## Task statement
Your answer must be an exact copy of the data below.
┌────────
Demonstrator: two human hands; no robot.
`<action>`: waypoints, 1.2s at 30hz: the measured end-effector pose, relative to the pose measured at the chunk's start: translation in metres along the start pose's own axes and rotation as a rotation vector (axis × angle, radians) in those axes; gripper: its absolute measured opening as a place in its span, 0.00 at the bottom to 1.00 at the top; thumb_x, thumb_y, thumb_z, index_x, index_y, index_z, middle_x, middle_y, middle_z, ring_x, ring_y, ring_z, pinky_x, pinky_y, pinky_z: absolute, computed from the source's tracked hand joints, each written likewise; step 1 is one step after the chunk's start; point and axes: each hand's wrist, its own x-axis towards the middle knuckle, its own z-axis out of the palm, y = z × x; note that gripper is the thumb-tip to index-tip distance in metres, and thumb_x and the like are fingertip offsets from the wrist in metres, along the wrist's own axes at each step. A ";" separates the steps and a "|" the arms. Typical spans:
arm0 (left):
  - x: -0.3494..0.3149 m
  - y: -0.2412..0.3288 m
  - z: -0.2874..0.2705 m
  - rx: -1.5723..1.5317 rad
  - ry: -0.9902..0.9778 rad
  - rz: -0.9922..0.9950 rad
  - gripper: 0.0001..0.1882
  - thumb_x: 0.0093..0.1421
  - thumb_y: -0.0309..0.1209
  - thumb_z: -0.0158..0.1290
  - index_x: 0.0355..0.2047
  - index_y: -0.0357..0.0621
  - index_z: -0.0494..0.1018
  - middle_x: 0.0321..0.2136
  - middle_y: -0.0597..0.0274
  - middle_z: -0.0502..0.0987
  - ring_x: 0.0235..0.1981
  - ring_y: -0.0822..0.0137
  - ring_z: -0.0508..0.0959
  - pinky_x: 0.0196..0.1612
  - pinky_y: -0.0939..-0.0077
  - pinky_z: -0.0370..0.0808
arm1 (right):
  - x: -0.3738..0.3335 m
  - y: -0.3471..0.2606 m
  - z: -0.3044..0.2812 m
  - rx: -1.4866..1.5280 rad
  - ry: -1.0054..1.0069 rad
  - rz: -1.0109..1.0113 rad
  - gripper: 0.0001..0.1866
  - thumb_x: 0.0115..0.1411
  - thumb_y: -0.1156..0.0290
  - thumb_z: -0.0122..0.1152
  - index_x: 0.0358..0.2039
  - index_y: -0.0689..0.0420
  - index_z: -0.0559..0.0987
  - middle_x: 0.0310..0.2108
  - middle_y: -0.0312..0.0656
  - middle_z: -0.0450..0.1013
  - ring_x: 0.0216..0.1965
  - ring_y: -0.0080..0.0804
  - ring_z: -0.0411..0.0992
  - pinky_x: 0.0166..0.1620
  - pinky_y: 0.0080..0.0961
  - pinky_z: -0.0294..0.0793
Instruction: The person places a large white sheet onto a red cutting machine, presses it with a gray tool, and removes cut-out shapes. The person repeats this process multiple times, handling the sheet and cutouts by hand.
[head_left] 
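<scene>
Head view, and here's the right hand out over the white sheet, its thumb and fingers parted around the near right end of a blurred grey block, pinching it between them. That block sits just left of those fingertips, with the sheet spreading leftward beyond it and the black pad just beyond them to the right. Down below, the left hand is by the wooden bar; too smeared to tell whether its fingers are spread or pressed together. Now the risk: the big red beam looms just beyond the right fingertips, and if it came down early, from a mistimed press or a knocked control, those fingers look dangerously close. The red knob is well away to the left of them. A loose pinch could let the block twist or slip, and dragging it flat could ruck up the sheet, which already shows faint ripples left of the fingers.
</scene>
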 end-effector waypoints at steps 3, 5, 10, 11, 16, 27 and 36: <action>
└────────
## Response box
Demonstrator: two human hands; no robot.
`<action>`: waypoints, 1.2s at 30hz: the measured end-effector pose, relative to the pose measured at the chunk's start: translation in metres along the start pose's own axes and rotation as a rotation vector (axis × angle, radians) in those axes; gripper: its absolute measured opening as a place in its span, 0.00 at the bottom to 1.00 at the top; thumb_x, thumb_y, thumb_z, index_x, index_y, index_z, middle_x, middle_y, middle_z, ring_x, ring_y, ring_z, pinky_x, pinky_y, pinky_z: absolute, computed from the source's tracked hand joints, each written likewise; step 1 is one step after the chunk's start; point and axes: each hand's wrist, its own x-axis towards the middle knuckle, its own z-axis out of the palm, y = z × x; note that gripper is the thumb-tip to index-tip distance in metres, and thumb_x and the like are fingertip offsets from the wrist in metres, along the wrist's own axes at each step. A ";" separates the steps and a "|" the arms. Typical spans:
arm0 (left):
  - x: -0.3494..0.3149 m
  - y: -0.2412..0.3288 m
  - z: -0.2874..0.2705 m
  - rx: -1.5723..1.5317 rad
  - ry: -0.9902..0.9778 rad
  - rz: -0.9922..0.9950 rad
  - gripper: 0.0001..0.1882
  - thumb_x: 0.0093..0.1421
  - thumb_y: -0.0309..0.1209
  - thumb_z: -0.0158..0.1290
  - index_x: 0.0355..0.2047
  - index_y: -0.0357..0.0621
  - index_z: -0.0494..0.1018
  - middle_x: 0.0321..0.2136
  - middle_y: -0.0597..0.0274
  - middle_z: -0.0502..0.0987
  - ring_x: 0.0235..0.1981
  - ring_y: -0.0822..0.0137
  - ring_z: -0.0508..0.0959
  - pinky_x: 0.0196..0.1612
  - pinky_y: -0.0939..-0.0077
  - pinky_z: -0.0370..0.0808
arm1 (right):
  - x: -0.3738..0.3335 m
  - y: -0.3471..0.2606 m
  - z: -0.3044..0.2812 m
  - rx: -1.4866..1.5280 rad
  - ry: -1.0054..1.0069 rad
  - rz: -1.0109..1.0113 rad
  - gripper: 0.0001..0.1866
  - thumb_x: 0.0115..0.1411
  - thumb_y: -0.1156..0.0290
  - thumb_z: -0.0122..0.1152
  - index_x: 0.0358..0.2039
  - index_y: -0.0689..0.0420
  - index_z: -0.0559..0.0987
  - middle_x: 0.0310..0.2108
  - middle_y: -0.0312..0.0656
  - middle_z: -0.0450..0.1013
  - ring_x: 0.0216..0.1965
  - ring_y: -0.0080..0.0804
  - ring_z: -0.0411..0.0992
  - pinky_x: 0.0166..0.1620
  - pinky_y: 0.0080..0.0961
  - pinky_z: -0.0294..0.0793
Instruction: The person places a large white sheet onto a red cutting machine, presses it with a gray tool, and removes cut-out shapes. The person repeats this process multiple times, handling the sheet and cutouts by hand.
[head_left] 
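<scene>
Head view, and here's the right hand out over the white sheet, its thumb and fingers parted around the near right end of a blurred grey block, pinching it between them. That block sits just left of those fingertips, with the sheet spreading leftward beyond it and the black pad just beyond them to the right. Down below, the left hand is by the wooden bar; too smeared to tell whether its fingers are spread or pressed together. Now the risk: the big red beam looms just beyond the right fingertips, and if it came down early, from a mistimed press or a knocked control, those fingers look dangerously close. The red knob is well away to the left of them. A loose pinch could let the block twist or slip, and dragging it flat could ruck up the sheet, which already shows faint ripples left of the fingers.
</scene>
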 end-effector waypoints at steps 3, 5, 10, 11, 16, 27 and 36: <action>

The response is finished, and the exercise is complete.